Reputation: 65
I have been taking online classes at datacamp for Python data science, but when I take the same code that I use on there and run it on my computer (as opposed to their website), I am getting errors that I do not understand. I am using Spyder and Python 3.6.
The goal of my code is to import a .csv file, extract two rows and two columns from the pandas dataframe and print out the results. From there I can graph the data on a histogram, and then expand it. But first, I have to get the basics to work. The code I have been using is:
import pandas as pd
df = pd.read_csv('drinks.csv')
df1 = df.loc[['USA', 'Germany'], ['country', 'beer_servings']]
print(df1)
The error I get is:
KeyError: "None of [['USA', 'Germany']] are in the [index]"
In case anyone wants to see the data I am using, the link I used to download it is: https://github.com/fivethirtyeight/data/blob/master/alcohol-consumption/drinks.csv
Even if I go as simple as I possibly can and just extract a single row, I still get the same error (as seen below). The same exact thing happens if I try to extract a single column.
import pandas as pd
df = pd.read_csv('drinks.csv')
df1 = df.loc[['USA']]
print(df1)
The error is:
KeyError: "None of [['USA']] are in the [index]"
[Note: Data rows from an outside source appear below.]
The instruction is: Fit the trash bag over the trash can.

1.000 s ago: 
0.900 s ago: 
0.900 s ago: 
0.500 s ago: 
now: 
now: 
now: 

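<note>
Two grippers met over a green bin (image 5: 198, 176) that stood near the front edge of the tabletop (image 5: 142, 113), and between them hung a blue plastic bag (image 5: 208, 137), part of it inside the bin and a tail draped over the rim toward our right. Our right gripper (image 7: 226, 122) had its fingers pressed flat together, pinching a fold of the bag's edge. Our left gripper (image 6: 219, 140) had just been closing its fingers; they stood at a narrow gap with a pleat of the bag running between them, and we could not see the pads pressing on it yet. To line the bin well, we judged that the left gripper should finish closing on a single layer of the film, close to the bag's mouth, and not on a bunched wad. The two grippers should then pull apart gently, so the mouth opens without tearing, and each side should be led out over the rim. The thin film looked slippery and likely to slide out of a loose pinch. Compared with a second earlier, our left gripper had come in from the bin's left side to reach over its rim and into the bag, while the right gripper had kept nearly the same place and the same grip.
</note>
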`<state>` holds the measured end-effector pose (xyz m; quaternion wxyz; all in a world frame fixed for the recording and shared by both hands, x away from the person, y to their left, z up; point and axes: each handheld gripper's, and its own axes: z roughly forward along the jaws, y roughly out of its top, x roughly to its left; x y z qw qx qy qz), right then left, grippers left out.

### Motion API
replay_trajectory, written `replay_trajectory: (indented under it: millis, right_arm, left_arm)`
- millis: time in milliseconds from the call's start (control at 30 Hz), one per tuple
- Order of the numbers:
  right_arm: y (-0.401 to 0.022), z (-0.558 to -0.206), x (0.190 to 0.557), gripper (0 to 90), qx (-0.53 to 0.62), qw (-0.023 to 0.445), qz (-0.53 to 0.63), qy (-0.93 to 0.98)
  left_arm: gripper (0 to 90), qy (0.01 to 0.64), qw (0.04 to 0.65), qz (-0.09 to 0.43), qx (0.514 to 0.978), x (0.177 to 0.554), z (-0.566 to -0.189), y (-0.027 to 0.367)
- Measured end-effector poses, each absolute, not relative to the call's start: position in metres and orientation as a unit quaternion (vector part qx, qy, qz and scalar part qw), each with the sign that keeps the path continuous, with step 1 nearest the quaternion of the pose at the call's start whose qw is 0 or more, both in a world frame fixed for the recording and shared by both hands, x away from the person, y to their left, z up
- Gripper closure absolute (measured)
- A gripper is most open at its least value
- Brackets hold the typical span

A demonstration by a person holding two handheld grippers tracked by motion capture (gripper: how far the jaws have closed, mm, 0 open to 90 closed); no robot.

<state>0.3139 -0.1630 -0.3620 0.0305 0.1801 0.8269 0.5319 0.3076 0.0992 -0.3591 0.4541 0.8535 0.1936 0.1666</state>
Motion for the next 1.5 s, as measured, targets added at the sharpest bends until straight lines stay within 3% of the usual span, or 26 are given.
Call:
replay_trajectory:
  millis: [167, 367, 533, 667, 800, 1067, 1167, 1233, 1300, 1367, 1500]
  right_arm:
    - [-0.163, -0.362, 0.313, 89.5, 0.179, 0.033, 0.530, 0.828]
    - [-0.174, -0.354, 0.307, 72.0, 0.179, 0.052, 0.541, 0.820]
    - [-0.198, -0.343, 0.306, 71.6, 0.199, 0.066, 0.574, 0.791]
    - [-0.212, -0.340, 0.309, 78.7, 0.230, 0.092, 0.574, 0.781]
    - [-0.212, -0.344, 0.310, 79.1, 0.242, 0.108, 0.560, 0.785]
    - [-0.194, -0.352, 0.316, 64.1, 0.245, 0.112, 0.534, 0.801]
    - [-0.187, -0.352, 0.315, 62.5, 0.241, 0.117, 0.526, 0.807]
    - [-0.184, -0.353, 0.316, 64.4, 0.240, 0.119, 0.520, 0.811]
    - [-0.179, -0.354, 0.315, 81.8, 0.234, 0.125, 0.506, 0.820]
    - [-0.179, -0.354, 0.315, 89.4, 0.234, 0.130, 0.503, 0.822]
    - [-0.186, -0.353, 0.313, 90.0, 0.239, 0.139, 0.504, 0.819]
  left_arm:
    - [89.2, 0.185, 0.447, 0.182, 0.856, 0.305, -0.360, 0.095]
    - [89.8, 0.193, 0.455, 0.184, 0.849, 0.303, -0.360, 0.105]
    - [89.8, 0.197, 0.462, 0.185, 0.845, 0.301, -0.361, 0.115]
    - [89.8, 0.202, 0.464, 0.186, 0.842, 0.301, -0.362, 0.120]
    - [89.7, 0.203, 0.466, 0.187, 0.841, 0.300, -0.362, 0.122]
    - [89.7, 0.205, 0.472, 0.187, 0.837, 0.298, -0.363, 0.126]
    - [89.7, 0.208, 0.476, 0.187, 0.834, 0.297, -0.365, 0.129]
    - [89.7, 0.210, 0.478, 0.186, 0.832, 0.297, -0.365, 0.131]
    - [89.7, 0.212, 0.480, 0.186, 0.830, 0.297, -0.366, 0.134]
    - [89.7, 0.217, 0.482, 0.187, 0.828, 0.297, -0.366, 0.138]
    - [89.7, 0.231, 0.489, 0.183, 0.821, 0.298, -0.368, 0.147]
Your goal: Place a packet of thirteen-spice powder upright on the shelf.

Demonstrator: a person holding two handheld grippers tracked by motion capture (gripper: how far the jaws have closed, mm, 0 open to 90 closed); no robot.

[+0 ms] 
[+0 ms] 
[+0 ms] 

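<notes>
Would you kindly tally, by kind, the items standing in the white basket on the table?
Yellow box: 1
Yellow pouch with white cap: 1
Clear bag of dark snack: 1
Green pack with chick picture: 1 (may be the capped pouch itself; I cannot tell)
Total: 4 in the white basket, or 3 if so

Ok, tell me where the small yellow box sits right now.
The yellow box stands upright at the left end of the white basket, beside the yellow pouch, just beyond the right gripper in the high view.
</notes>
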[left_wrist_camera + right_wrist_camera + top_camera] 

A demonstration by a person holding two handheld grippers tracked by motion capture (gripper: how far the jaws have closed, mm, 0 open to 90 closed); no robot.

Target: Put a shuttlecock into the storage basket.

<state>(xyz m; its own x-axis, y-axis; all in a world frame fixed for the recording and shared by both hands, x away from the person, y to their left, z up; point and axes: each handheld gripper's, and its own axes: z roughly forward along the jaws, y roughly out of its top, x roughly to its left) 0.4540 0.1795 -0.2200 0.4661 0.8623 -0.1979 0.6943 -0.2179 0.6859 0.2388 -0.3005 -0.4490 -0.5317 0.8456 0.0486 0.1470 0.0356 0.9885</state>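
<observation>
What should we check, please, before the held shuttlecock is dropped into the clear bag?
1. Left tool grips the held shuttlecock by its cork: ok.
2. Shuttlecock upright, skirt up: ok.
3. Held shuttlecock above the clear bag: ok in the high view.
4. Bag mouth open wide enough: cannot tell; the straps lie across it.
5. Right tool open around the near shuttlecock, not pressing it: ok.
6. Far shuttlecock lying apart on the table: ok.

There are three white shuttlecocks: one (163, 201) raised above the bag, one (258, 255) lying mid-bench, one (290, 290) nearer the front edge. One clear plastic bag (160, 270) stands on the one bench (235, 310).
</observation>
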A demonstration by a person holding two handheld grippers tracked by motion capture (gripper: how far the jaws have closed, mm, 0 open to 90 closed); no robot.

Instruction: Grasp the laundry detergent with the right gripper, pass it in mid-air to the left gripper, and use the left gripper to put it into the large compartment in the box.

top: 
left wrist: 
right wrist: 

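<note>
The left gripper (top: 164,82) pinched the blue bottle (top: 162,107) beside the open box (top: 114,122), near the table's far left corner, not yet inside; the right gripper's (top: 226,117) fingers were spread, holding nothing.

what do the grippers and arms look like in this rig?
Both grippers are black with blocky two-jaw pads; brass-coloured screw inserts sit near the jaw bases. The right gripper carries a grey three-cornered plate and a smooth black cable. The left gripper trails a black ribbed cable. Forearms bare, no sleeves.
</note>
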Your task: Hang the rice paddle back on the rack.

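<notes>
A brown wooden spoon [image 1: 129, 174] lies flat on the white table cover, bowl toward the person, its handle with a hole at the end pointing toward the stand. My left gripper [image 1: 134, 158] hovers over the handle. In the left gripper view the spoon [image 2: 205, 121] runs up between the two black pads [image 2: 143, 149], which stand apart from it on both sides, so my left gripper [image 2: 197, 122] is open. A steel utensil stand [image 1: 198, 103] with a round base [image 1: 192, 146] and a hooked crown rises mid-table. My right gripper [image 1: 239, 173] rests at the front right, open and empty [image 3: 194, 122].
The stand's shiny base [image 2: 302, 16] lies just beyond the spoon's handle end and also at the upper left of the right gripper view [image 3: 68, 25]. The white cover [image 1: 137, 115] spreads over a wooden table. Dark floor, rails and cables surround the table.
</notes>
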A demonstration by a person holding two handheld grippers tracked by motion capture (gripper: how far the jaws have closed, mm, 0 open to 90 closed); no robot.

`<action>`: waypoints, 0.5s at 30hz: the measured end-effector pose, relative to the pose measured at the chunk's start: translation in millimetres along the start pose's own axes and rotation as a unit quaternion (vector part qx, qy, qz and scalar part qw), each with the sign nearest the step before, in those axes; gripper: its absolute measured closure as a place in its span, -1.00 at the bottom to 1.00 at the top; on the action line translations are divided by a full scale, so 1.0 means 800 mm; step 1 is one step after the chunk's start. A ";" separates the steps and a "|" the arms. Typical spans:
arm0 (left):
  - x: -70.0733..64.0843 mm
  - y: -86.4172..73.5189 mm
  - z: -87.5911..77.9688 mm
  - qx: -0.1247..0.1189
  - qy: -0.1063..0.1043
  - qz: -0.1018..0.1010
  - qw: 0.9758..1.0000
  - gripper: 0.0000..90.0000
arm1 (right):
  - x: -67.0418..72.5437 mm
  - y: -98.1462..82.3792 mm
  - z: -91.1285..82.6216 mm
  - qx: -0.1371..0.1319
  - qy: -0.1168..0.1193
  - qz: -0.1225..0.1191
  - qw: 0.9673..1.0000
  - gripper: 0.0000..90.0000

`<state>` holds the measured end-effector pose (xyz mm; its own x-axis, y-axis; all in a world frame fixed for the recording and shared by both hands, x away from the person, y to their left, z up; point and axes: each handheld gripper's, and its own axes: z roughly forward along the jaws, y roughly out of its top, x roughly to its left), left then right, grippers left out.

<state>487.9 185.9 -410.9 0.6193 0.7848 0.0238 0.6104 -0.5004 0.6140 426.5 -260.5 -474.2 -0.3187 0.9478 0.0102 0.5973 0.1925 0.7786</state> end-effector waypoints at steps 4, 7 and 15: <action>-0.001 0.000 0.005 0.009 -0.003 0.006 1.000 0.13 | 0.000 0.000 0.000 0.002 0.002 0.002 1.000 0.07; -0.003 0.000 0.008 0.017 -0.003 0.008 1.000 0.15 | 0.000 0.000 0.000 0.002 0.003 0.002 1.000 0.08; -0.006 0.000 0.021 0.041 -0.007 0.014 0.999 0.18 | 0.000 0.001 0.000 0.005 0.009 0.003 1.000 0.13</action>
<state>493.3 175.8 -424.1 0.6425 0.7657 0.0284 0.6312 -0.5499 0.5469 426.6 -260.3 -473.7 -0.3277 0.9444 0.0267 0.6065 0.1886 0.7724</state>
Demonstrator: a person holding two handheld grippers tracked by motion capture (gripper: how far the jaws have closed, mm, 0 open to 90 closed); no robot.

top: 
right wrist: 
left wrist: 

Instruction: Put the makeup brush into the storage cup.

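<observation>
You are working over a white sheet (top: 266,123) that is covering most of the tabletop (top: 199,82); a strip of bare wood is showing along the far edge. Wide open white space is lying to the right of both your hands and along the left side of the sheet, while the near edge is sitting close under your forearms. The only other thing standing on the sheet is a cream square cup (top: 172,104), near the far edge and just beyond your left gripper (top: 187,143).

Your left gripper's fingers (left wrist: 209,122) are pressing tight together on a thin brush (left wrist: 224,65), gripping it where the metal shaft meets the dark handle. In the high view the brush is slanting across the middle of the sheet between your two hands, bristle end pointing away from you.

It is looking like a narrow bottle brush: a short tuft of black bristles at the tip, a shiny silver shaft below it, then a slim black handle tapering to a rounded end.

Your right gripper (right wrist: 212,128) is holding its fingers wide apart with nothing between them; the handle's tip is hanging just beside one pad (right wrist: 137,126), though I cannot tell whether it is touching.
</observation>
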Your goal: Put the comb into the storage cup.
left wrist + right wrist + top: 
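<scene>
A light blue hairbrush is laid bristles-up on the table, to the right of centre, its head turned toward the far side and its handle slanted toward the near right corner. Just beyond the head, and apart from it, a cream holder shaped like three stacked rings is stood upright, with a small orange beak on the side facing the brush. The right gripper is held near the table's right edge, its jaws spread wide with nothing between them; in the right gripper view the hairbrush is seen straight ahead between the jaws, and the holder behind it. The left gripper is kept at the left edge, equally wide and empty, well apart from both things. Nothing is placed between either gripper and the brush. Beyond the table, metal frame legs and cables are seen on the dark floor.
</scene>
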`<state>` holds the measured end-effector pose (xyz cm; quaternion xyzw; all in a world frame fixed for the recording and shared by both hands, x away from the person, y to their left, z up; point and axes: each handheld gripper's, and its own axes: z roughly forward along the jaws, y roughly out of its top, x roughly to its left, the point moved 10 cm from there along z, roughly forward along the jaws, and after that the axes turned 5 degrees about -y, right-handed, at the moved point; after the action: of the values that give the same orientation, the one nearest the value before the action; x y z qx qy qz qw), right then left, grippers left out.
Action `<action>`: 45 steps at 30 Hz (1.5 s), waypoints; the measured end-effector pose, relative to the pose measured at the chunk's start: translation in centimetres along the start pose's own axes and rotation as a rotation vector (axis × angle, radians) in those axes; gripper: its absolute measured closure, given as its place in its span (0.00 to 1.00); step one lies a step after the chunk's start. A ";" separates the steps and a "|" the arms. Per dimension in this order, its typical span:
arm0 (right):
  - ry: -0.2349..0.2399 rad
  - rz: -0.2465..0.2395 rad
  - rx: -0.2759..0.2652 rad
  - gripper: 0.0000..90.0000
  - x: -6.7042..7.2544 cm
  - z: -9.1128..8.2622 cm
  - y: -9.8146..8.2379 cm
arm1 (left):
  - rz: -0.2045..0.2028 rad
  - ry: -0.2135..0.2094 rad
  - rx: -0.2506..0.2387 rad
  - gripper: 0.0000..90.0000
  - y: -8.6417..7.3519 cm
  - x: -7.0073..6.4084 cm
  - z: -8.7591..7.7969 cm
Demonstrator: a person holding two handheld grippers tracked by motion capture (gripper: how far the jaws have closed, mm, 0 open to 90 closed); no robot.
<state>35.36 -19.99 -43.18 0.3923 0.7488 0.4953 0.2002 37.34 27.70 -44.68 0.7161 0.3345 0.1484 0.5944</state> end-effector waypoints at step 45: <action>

Is there something i'm missing?
https://www.shanelynn.ie/select-pandas-dataframe-rows-and-columns-using-iloc-loc-and-ix/
This is the website I was using to try and understand what I was doing wrong, but for the life of me I cannot figure out what I am missing. I understand that this is probably a very trivial problem, but please if you have any advice I would love to hear it, thanks in advance for any help!
Upvotes: 0
Views: 1336
Reputation: 61
Try:
>>> df.loc[df['country'].isin(['USA', 'Germany']), ['country', 'beer_servings']]
country beer_servings
65 Germany 346
184 USA 249
Upvotes: 0
Reputation: 13913
You need to set the country column to the index first:
import pandas as pd
df = pd.read_csv('drinks.csv').set_index('country')
df1 = df.loc[['USA', 'Germany'], 'beer_servings']
print(df1)
Output:
country
USA 249
Germany 346
Name: beer_servings, dtype: int64
Upvotes: 1
Reputation: 21739
You can do:
df1 = df.loc[df['country'].isin(['USA', 'Germany']), ['country', 'beer_servings']]
Or, you can set_index
first to make your existing code work.
df = df.set_index('country')
Upvotes: 0